◆ How to complete this task ◆
Quote the records exactly, starting at the first line and stopping after the line with "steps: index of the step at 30"; skip the pictures.

◆ Dataset records ◆

━━━━━━

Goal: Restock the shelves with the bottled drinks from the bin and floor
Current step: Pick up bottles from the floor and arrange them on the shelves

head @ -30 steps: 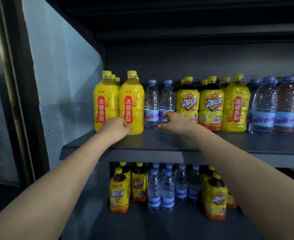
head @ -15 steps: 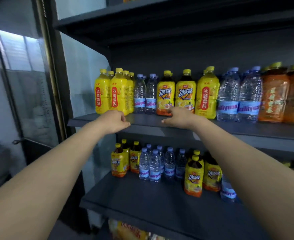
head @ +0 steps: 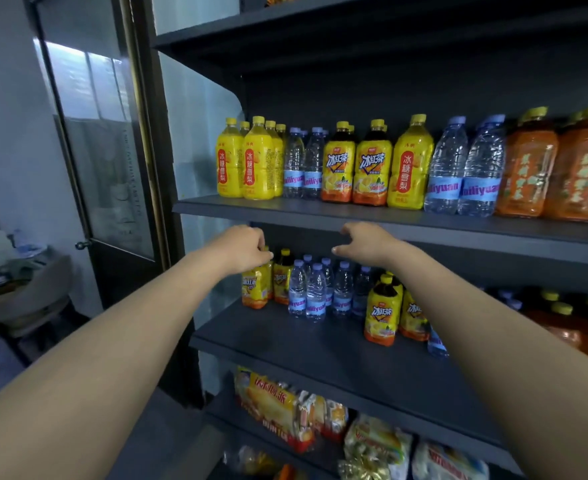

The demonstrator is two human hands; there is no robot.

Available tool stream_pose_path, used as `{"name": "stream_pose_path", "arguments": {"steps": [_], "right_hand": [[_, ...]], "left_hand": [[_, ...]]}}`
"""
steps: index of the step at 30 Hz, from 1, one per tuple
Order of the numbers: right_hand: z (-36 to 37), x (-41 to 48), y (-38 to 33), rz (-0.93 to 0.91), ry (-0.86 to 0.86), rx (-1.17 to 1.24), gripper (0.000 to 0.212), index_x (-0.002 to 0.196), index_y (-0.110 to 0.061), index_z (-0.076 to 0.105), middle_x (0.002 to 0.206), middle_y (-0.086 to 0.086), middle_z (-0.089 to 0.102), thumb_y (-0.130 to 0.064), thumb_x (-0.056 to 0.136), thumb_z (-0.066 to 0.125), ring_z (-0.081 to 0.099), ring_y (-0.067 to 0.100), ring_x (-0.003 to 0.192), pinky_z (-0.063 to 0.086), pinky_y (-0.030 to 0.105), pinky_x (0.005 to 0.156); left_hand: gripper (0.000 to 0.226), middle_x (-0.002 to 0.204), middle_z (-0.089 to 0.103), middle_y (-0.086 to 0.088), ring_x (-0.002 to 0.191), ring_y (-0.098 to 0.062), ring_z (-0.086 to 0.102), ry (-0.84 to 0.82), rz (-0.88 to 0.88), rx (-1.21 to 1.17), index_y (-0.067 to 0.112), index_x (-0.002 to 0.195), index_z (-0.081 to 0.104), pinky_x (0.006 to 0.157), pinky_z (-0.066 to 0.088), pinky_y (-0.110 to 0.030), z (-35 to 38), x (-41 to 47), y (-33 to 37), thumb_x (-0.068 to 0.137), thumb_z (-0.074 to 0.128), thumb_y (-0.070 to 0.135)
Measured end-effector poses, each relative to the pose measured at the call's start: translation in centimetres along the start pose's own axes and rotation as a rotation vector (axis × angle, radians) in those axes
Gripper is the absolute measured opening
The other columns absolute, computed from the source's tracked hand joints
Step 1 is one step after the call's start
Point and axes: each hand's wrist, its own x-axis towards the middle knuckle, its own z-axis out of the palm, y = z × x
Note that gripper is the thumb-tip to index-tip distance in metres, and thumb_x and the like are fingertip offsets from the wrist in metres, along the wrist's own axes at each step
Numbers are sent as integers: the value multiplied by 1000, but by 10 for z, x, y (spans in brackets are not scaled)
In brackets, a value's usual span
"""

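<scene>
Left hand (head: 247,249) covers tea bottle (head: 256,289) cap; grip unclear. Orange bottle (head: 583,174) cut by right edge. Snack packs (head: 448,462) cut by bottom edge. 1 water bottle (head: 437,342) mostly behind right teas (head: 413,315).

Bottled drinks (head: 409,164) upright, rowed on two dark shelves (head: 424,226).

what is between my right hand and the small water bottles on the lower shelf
Nothing visible does. The right hand, holding nothing, hangs in front of and above the small water bottles, under the front edge of the upper shelf. The iced tea bottles stand beside the water, not in front of it.
</scene>
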Motion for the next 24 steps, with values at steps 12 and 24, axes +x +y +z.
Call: {"name": "stream_pose_path", "arguments": {"steps": [12,24], "right_hand": [[87,-113,-27,98,-143,-70,59,137,-8,39,138,19,43,-38,90,57,43,37,125,40,38,101],[199,-177,13,164,-370,-54,54,140,-15,38,144,14,37,-37,93,52,38,36,129,36,51,105]], "left_hand": [[38,127,47,-8,117,-29,47,-105,18,-54,16,123,54,95,44,-41,58,-126,-12,92,48,39],[37,125,49,-9,119,-29,45,-264,30,-121,14,121,54,95,43,-42,169,-185,9,89,52,35]]}}
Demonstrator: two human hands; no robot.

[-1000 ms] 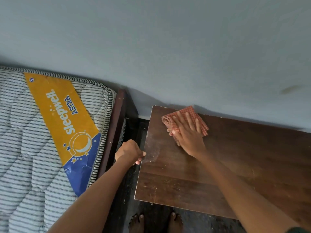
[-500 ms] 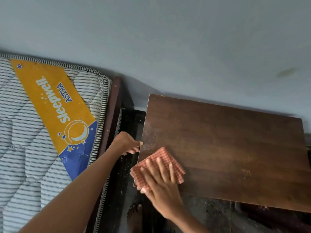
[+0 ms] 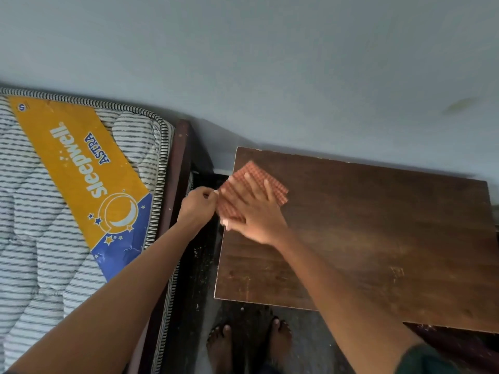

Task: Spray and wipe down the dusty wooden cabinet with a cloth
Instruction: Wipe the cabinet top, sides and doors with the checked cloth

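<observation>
The dark wooden cabinet top fills the right half of the view, pushed against the wall. A folded red-checked cloth lies flat near its far left corner. My right hand presses down on the cloth with fingers spread flat. My left hand hovers in a loose fist at the cabinet's left edge, its fingertips touching the cloth's left end. No spray bottle is in view.
A striped mattress with an orange and blue label lies on a dark bed frame at the left. A narrow dark floor gap separates bed and cabinet. My bare feet stand at the cabinet's front edge. A grey wall rises behind.
My right hand slid the cloth from the front left corner back up along the cabinet's left edge. My left hand stayed at that edge and now touches the cloth.
</observation>
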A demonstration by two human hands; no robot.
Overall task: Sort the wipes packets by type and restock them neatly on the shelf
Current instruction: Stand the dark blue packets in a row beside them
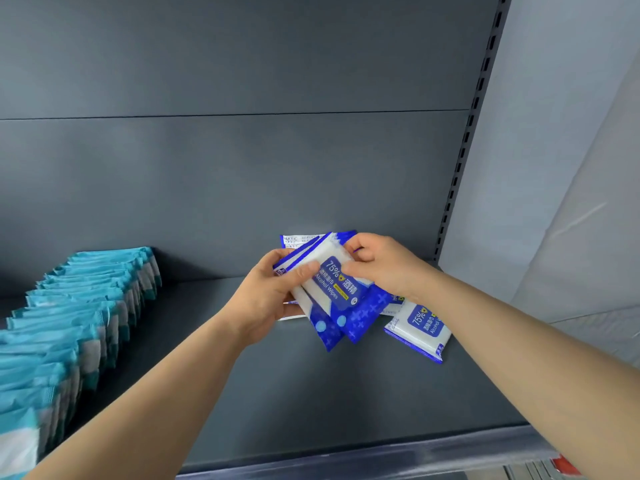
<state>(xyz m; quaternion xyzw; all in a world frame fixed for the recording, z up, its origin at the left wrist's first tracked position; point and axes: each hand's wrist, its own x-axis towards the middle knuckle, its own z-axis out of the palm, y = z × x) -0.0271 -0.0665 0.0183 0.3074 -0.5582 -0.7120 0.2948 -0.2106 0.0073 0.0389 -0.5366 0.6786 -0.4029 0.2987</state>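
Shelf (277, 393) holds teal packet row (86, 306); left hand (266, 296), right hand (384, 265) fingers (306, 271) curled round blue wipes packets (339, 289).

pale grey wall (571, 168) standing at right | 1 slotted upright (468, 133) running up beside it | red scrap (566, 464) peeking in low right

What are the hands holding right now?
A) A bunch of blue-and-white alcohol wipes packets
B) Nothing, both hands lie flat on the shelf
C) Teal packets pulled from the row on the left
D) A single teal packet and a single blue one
A: the left hand and right hand both grip a fanned bunch of blue-and-white alcohol wipes packets, while the teal row stands apart at the left of the shelf.
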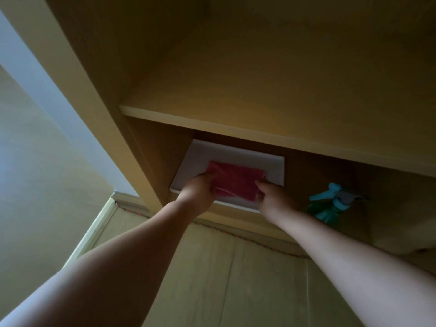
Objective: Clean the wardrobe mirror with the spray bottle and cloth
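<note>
A folded pink-red cloth (233, 182) lies on a flat white box (271, 168) on the lower shelf of a wooden wardrobe. My left hand (200, 192) grips the cloth's left edge, fingers curled over it. At the cloth's right edge my right hand (271, 197) pinches the fabric. A teal spray bottle (330, 206) with a light blue trigger head stands on the same shelf, to the right of my right hand and apart from it. No mirror shows in this view.
A wooden shelf board (236, 126) runs just above the box and hands. The wardrobe's left side panel (132, 147) stands close to the box. Below are a wood-pattern floor (212, 279) and a pale wall (35, 138) at left.
</note>
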A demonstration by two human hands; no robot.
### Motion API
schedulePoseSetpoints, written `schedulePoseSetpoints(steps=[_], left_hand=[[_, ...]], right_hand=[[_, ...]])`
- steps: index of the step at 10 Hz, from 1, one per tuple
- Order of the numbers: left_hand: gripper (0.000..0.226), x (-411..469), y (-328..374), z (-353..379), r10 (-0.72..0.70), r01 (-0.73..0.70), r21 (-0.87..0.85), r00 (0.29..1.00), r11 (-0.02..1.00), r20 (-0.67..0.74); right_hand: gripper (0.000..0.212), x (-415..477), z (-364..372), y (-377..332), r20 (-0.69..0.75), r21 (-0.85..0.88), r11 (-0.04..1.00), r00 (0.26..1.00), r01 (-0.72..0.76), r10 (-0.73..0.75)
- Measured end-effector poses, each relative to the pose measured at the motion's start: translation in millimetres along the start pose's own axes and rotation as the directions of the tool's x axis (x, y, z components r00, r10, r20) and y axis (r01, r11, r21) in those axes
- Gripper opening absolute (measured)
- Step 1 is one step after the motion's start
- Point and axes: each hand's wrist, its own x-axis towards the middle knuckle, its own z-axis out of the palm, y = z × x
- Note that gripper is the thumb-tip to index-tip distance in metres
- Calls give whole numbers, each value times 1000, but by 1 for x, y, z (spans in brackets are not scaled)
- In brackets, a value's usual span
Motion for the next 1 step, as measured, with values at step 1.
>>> schedulePoseSetpoints(steps=[1], left_hand=[[40,-33,14,-22,-13,13,15,1000,1000,4]], right_hand=[[58,-31,-8,-15,51,55,999,999,3,-6]])
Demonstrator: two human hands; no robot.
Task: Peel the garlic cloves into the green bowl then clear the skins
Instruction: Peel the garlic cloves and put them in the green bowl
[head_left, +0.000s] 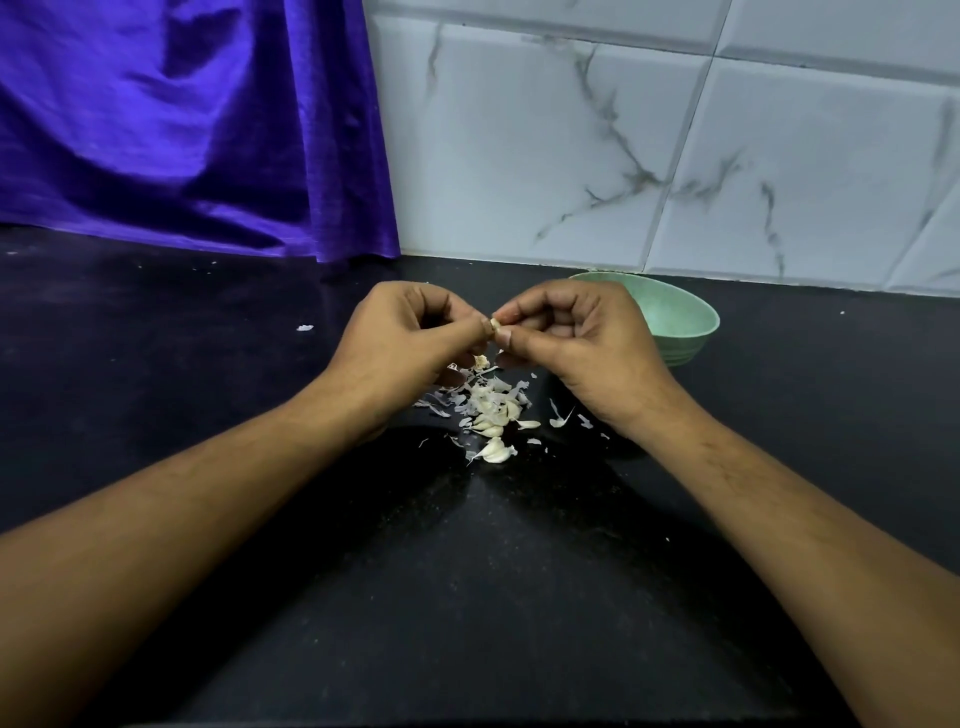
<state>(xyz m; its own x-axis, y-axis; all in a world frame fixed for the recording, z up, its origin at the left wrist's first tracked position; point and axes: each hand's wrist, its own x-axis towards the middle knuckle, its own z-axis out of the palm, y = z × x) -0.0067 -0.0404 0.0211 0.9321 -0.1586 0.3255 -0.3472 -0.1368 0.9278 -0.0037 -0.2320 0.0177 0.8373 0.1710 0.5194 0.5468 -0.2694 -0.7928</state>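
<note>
Both hands are raised over the black counter (467, 571) at frame centre. The left hand (400, 338) and right hand (576, 338) meet fingertip to fingertip, fingers curled, each pinching the same garlic clove (493, 326) between thumb and forefinger. Only a small pale part of that clove shows between the fingertips. Directly at 6 o'clock from the held clove, a pile of skins (485, 402) mixed with pale cloves lies on the counter. One loose clove (496, 451) rests at the pile's 6 o'clock edge. The green bowl (680, 317) stands on the counter at 2 o'clock from the pile, near the wall, its near side partly covered by the right hand; its contents cannot be told. A stray skin flake (305, 328) lies well apart at 9 o'clock from the left hand. A purple cloth (182, 130) hangs at 10 o'clock, and a marbled tile wall (675, 130) runs behind at 1 o'clock.
</note>
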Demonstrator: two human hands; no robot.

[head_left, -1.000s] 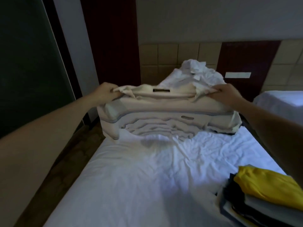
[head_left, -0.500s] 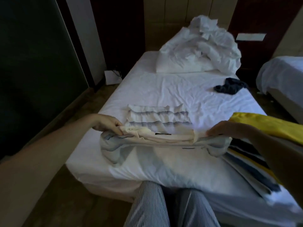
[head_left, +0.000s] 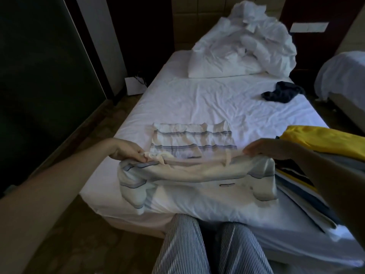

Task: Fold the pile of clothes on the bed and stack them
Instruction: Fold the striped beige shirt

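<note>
A cream shirt with thin dark stripes (head_left: 193, 143) lies spread on the white bed (head_left: 207, 103), its lower half flat and its upper part lifted toward me. My left hand (head_left: 126, 150) pinches the shirt's left shoulder. My right hand (head_left: 270, 149) grips the right shoulder. Both sleeves hang down over the bed's near edge. A stack of folded clothes (head_left: 308, 175) with a yellow garment (head_left: 324, 141) on top sits at the right. One dark crumpled garment (head_left: 282, 93) lies farther up the bed on the right.
A pillow and a bunched white duvet (head_left: 246, 48) fill the head of the bed. A second bed (head_left: 343, 76) stands at the far right. My striped trouser legs (head_left: 209, 248) are at the bed's foot. A dark wall panel lines the left side.
The shirt was held up in the air one second ago; both hands have brought it down onto the bed and toward me, so its lower half lies flat. My view has tilted down.
</note>
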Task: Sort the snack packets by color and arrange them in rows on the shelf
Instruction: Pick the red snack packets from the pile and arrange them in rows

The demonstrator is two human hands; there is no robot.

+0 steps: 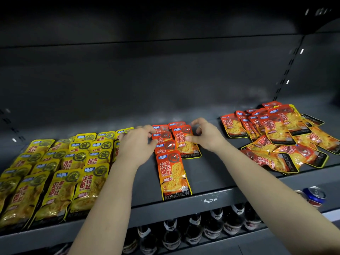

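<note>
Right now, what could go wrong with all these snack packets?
The front red packet lies at the shelf lip. The left hand and right hand, pinching packets in the red rows behind it, might nudge it off. The loose red pile also reaches the lip and could spill.

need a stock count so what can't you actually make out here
Head view only.
Yellow packets: leftmost ones cut off by the frame edge.
Red rows: back packets partly covered by the left hand and right hand.
Red pile: overlapping, uncountable.
Bottles below: labels too blurred and dark to read.
</note>
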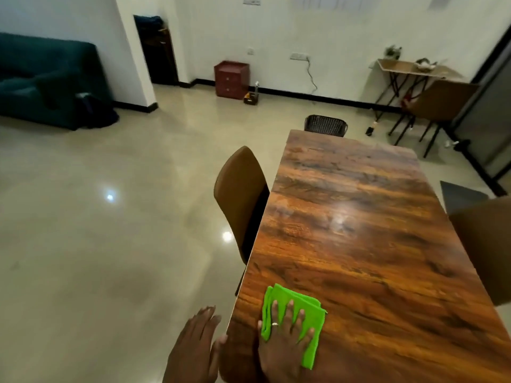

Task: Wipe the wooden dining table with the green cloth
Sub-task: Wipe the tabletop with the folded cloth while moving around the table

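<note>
The wooden dining table (359,244) runs from the lower right up toward the middle of the view. A folded bright green cloth (309,310) lies flat near the table's near left corner. My right hand (284,335) presses down on the cloth with fingers spread, a ring on one finger. My left hand (193,344) hovers flat and open just off the table's left edge, thumb close to the edge, holding nothing.
A brown chair (237,194) is tucked at the table's left side, another brown chair (486,244) at the right side, and a dark woven chair (325,125) at the far end. Glossy tiled floor (110,230) spreads to the left.
</note>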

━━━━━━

◆ Written response ◆
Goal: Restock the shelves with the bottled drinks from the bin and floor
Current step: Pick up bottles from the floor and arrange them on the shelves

head @ -30 steps: 
head @ -15 steps: 
head @ +0 steps: 

The demonstrator is two human hands; there is no robot.

Available tool stream_pose_path, used as `{"name": "stream_pose_path", "arguments": {"steps": [_], "right_hand": [[_, ...]], "left_hand": [[_, ...]]}}`
"""
steps: index of the step at 30 Hz, from 1, one per tuple

This answer requires no further additions.